__Work request__:
Down to the last line, the material below should be reproduced exactly.

__Given material__:
▽

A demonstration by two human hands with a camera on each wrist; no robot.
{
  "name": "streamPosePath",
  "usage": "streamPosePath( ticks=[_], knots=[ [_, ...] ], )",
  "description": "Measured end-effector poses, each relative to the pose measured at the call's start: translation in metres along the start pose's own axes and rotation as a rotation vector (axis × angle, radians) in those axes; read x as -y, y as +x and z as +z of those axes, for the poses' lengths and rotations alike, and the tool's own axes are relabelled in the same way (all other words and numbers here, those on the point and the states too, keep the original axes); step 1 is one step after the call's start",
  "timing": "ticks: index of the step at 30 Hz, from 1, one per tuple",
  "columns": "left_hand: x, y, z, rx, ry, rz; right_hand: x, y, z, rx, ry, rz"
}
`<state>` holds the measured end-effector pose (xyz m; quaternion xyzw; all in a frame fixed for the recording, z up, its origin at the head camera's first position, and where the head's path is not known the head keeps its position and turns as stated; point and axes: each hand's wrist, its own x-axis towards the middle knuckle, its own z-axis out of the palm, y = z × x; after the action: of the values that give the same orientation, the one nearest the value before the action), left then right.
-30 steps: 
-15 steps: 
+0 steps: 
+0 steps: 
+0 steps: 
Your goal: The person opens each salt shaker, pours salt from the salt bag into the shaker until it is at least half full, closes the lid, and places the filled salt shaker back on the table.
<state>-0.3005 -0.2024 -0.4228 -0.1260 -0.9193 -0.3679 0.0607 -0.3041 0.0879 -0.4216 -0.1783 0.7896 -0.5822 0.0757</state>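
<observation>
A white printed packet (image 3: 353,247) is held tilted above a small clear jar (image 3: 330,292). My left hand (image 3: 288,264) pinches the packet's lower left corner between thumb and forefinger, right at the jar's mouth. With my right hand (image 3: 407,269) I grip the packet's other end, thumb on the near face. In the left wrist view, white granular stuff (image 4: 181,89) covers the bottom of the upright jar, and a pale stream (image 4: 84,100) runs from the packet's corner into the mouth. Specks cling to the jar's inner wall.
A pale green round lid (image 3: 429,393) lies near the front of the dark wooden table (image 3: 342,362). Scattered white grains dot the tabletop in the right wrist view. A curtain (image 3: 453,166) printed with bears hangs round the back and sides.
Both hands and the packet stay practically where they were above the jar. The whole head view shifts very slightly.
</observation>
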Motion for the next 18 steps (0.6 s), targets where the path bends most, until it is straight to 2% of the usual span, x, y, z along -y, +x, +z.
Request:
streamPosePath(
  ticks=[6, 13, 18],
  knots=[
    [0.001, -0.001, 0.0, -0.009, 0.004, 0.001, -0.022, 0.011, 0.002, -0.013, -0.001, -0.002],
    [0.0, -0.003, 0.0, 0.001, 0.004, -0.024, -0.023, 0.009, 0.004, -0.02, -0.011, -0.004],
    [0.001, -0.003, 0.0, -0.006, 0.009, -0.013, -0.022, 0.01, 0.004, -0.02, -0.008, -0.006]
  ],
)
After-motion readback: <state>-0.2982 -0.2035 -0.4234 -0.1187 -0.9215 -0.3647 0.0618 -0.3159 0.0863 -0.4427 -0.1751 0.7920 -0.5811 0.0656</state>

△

__Completed exercise__:
A demonstration by two human hands with a camera on each wrist; no robot.
{
  "name": "streamPosePath",
  "usage": "streamPosePath( ticks=[_], knots=[ [_, ...] ], )",
  "description": "Measured end-effector poses, each relative to the pose measured at the call's start: translation in metres along the start pose's own axes and rotation as a rotation vector (axis × angle, radians) in those axes; read x as -y, y as +x and z as +z of those axes, for the poses' lengths and rotations alike, and the tool's own axes are relabelled in the same way (all other words and numbers here, those on the point and the states too, keep the original axes); step 1 is one step after the call's start",
  "timing": "ticks: index of the step at 30 Hz, from 1, one per tuple",
  "columns": "left_hand: x, y, z, rx, ry, rz; right_hand: x, y, z, rx, ry, rz"
}
`<state>` holds the measured end-effector pose (xyz m; quaternion xyzw; all in a frame fixed for the recording, z up, its origin at the head camera's first position, and where the head's path is not known the head keeps its position and turns as stated; point and axes: each hand's wrist, its own x-axis towards the middle knuckle, its own z-axis out of the palm, y = z × x; after the action: of the values that give the same orientation, the one nearest the value before the action), left then right.
-30 steps: 
-15 steps: 
+0 steps: 
+0 steps: 
+0 steps: 
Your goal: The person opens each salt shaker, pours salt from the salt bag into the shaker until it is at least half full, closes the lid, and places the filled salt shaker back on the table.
<state>-0.3005 -0.2024 -0.4228 -0.1260 -0.9193 -0.3679 0.0607 -0.3041 0.0879 -0.4216 -0.1783 0.7896 -0.5822 0.0757</state>
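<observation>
A white printed packet (image 3: 353,247) is held tilted above a small clear jar (image 3: 330,292). My left hand (image 3: 288,264) pinches the packet's lower left corner between thumb and forefinger, right at the jar's mouth. With my right hand (image 3: 407,269) I grip the packet's other end, thumb on the near face. In the left wrist view, white granular stuff (image 4: 181,89) covers the bottom of the upright jar, and a pale stream (image 4: 84,100) runs from the packet's corner into the mouth. Specks cling to the jar's inner wall.
A pale green round lid (image 3: 429,393) lies near the front of the dark wooden table (image 3: 342,362). Scattered white grains dot the tabletop in the right wrist view. A curtain (image 3: 453,166) printed with bears hangs round the back and sides.
Both hands and the packet stay practically where they were above the jar. The whole head view shifts very slightly.
</observation>
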Motion for the next 18 steps (0.6 s), targets where the path bends most, until it is straight to 2% of the usual span, x, y, z along -y, +x, +z.
Request:
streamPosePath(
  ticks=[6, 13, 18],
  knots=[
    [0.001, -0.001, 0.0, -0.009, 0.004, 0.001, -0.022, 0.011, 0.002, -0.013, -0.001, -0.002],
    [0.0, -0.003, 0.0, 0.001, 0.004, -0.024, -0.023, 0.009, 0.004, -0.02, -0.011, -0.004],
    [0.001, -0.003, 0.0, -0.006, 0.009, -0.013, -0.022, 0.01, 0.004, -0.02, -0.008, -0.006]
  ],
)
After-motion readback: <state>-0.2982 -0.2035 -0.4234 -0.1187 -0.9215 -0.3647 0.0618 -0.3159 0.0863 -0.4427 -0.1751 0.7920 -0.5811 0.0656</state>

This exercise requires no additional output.